Um exemplo prático disso pode ser visto em situações em que ANP aplica penalidades relacionadas à operação da embarcação, como a realização de atividades fora dos limites estabelecidos no contrato de concessão ou a ausência de relatórios obrigatórios. Embora a fretadora seja responsável pela embarcação em si, as ordens para essas atividades partem da afretadora, trazendo dúvidas quanto a qual das partes deverá suportar o ônus da multa.
Nesse cenário, o litígio sobre o repasse de multas muitas vezes alcança níveis ainda mais elevados de complexidade quando estão em jogo valores significativos, que podem impactar diretamente a viabilidade econômica do contrato. Considerando que tais multas costumam ser repassadas pela afretadora à fretadora, descontando-se o valor dos recebíveis contratuais da fretadora, é comum o surgimento de uma questão que enseja o perigo da demora na solução da controvérsia.
No julgado acima citado, tal questão foi debatida tendo o Tribunal determinado o depósito dos valores relativos à pretendida compensação, cabendo se ponderar, de acordo com as circunstâncias do caso concreto, se essa determinação terá sido suficiente, ou não, suficiente para resguardar a viabilidade econômica do contrato.
O repasse de multas importas por terceiros, como se nota, é um tema sensível no âmbito dos contratos de afretamento, refletindo a complexidade e os desafios inerentes às operações offshore no Brasil. Embora existam mecanismos para mitigar o impacto financeiro de tais penalidades, as dúvidas quanto às responsabilidades pelo ônus do pagamento da multa, a possibilidade de desconto parcial ou integral do seu valor, a necessidade de impugnação administrativa da multa, dentre outros aspectos, acabam gerando impasses e, por vezes, disputas judiciais e arbitrais complexas e relevantes entre as partes envolvidas.

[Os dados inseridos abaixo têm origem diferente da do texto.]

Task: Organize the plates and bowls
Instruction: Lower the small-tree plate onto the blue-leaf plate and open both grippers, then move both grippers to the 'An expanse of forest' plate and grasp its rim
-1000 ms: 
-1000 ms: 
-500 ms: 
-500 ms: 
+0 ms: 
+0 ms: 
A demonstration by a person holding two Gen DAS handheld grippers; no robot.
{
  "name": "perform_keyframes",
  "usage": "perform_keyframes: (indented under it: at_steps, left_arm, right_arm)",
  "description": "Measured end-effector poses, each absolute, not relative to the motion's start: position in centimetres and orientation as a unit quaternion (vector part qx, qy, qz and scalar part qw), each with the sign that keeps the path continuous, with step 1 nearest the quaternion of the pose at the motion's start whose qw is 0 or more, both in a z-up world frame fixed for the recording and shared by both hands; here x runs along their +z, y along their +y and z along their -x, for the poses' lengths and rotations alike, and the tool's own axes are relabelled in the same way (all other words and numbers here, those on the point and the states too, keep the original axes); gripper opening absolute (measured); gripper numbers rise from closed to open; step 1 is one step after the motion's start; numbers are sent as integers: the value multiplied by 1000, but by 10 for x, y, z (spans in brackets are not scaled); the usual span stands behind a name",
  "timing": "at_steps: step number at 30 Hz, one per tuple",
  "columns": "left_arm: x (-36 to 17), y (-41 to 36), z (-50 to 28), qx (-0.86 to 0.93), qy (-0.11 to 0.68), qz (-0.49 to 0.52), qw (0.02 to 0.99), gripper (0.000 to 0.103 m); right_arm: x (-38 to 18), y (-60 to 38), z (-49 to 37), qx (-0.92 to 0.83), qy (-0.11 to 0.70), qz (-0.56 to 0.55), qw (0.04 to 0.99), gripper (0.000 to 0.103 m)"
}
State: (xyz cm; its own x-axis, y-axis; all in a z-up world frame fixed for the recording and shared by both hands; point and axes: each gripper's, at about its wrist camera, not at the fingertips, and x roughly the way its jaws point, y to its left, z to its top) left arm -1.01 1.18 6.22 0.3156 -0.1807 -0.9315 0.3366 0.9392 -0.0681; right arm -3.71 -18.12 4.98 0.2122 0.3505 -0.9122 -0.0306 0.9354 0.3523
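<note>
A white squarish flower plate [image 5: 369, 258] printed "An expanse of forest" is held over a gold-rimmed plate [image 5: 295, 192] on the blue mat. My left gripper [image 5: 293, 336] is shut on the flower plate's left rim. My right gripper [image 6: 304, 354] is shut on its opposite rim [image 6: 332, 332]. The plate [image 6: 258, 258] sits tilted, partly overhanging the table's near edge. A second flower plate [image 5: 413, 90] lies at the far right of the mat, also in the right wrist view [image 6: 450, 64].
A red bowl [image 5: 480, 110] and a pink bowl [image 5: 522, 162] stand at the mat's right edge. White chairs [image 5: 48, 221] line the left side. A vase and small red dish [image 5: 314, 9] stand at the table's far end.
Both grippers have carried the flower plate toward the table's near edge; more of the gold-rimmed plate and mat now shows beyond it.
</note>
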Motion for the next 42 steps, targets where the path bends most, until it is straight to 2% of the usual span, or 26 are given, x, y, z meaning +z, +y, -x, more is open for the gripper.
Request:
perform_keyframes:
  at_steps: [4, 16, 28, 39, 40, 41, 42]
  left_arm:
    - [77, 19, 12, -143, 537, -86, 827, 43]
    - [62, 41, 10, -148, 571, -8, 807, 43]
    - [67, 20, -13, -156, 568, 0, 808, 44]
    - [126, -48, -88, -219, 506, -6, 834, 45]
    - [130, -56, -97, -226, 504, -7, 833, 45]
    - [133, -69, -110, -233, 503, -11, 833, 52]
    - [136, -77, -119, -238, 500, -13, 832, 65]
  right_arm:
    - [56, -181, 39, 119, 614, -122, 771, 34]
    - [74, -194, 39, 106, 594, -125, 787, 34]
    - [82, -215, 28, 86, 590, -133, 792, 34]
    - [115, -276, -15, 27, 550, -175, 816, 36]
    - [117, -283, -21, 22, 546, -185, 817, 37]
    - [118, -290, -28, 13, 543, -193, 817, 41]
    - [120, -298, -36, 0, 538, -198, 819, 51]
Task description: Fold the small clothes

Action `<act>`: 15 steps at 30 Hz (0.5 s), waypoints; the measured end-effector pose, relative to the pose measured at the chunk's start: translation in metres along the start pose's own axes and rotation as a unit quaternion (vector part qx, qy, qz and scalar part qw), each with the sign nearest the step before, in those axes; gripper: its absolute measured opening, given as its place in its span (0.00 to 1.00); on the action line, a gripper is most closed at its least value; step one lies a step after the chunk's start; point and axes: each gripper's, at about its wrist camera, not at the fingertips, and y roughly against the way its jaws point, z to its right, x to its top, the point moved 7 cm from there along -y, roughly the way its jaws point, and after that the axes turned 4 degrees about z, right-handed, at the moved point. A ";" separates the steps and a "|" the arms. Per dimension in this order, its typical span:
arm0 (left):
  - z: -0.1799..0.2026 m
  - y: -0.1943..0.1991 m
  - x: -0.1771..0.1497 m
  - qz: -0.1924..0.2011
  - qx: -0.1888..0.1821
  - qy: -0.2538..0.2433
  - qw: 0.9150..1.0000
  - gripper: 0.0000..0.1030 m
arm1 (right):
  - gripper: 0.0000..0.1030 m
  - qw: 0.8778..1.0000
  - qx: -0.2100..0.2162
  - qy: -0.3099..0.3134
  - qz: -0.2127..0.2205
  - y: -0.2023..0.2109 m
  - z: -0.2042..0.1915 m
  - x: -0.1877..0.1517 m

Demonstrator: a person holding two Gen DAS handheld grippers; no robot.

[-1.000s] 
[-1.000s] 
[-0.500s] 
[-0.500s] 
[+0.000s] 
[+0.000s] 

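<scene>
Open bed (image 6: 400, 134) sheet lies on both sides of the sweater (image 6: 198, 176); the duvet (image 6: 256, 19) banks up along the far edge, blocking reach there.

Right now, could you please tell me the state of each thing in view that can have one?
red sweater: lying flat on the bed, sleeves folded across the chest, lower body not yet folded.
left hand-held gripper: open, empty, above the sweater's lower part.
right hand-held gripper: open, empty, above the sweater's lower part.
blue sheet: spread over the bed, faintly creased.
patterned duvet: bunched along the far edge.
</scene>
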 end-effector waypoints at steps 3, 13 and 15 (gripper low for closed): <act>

Em conclusão, é importante que as partes contratantes invistam tempo e recursos em um acompanhamento diligente da execução do contrato e em um diálogo constante para minimizar os riscos de penalidades regulatórias. Além disso, a busca pela solução de disputas por meio da cooperação e da boa-fé contratual ainda se mostra o requisito mais eficaz e essencial para mitigar os impactos financeiros e operacionais dessas penalidades no setor marítimo.